WORK INSTRUCTION
Write out each line of the material again, word for word.

STORED DATA
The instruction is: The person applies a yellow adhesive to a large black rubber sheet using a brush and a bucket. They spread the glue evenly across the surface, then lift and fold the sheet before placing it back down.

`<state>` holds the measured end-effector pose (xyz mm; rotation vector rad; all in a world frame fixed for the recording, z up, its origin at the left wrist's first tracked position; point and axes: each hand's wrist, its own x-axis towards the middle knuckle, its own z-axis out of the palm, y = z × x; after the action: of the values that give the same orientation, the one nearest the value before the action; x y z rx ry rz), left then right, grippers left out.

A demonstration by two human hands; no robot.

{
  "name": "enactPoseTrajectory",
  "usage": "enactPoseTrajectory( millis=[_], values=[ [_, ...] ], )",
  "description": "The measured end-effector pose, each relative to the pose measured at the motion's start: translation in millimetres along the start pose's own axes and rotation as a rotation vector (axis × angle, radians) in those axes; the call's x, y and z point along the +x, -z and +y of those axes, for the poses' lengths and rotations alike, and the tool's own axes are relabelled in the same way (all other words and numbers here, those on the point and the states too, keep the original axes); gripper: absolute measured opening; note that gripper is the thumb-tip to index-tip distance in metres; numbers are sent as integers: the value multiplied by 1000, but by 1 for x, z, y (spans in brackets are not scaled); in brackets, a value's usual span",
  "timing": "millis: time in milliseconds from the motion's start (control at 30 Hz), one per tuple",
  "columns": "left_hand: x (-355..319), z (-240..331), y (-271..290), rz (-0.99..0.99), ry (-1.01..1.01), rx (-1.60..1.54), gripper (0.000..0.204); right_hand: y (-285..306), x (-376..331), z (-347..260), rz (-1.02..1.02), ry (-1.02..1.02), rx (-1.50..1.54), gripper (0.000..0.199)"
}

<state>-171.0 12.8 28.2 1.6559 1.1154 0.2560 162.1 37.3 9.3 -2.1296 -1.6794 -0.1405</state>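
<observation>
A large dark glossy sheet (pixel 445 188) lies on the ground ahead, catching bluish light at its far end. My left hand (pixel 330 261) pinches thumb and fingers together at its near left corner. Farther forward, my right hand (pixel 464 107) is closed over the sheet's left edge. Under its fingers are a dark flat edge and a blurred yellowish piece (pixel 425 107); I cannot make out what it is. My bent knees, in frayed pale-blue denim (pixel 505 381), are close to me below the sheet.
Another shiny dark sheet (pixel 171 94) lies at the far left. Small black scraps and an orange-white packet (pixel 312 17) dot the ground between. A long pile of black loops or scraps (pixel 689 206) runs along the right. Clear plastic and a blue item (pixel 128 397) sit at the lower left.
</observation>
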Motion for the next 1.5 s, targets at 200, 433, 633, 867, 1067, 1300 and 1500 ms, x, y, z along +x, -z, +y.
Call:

WRITTEN ANSWER
The instruction is: The person applies a yellow adhesive to a large black rubber sheet using a brush and a bucket. They spread the glue evenly across the surface, then lift and fold the sheet before placing it back down.

`<state>` holds the measured end-effector pose (xyz mm; rotation vector rad; all in a world frame fixed for the recording, z up, its origin at the left wrist's first tracked position; point and axes: each hand's wrist, its own x-axis towards the middle knuckle, its own z-axis out of the palm, y = z × x; after the action: of the values that give the same orientation, the one nearest the value before the action; x y z rx ry rz), left then right, grippers left out.

A demonstration by two human hands; no robot.

{
  "name": "enactPoseTrajectory",
  "usage": "enactPoseTrajectory( millis=[_], values=[ [_, ...] ], )",
  "description": "The measured end-effector pose, each relative to the pose measured at the motion's start: translation in millimetres along the start pose's own axes and rotation as a rotation vector (axis × angle, radians) in those axes; the call's x, y and z point along the +x, -z and +y of those axes, for the poses' lengths and rotations alike, and the tool's own axes are relabelled in the same way (all other words and numbers here, those on the point and the states too, keep the original axes); gripper: absolute measured opening; note that gripper is the thumb-tip to index-tip distance in metres; numbers are sent as integers: the value multiplied by 1000, but by 1 for x, z, y (spans in brackets are not scaled); in brackets, a value's usual span",
  "timing": "millis: time in milliseconds from the motion's start (control at 30 Hz), one per tuple",
  "columns": "left_hand: x (-355..319), z (-240..331), y (-271..290), rz (-0.99..0.99), ry (-1.01..1.01), rx (-1.60..1.54), gripper (0.000..0.204); right_hand: y (-285..306), x (-376..331), z (-347..260), rz (-1.02..1.02), ry (-1.02..1.02), rx (-1.50..1.54), gripper (0.000..0.199)"
}

<state>-171.0 12.8 28.2 1.6559 1.1154 0.2560 162.1 37.3 9.3 -2.1296 -1.6794 -0.1405</state>
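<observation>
A large dark glossy sheet (pixel 445 188) lies on the ground ahead, catching bluish light at its far end. My left hand (pixel 330 261) pinches thumb and fingers together at its near left corner. Farther forward, my right hand (pixel 464 107) is closed over the sheet's left edge. Under its fingers are a dark flat edge and a blurred yellowish piece (pixel 425 107); I cannot make out what it is. My bent knees, in frayed pale-blue denim (pixel 505 381), are close to me below the sheet.
Another shiny dark sheet (pixel 171 94) lies at the far left. Small black scraps and an orange-white packet (pixel 312 17) dot the ground between. A long pile of black loops or scraps (pixel 689 206) runs along the right. Clear plastic and a blue item (pixel 128 397) sit at the lower left.
</observation>
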Motion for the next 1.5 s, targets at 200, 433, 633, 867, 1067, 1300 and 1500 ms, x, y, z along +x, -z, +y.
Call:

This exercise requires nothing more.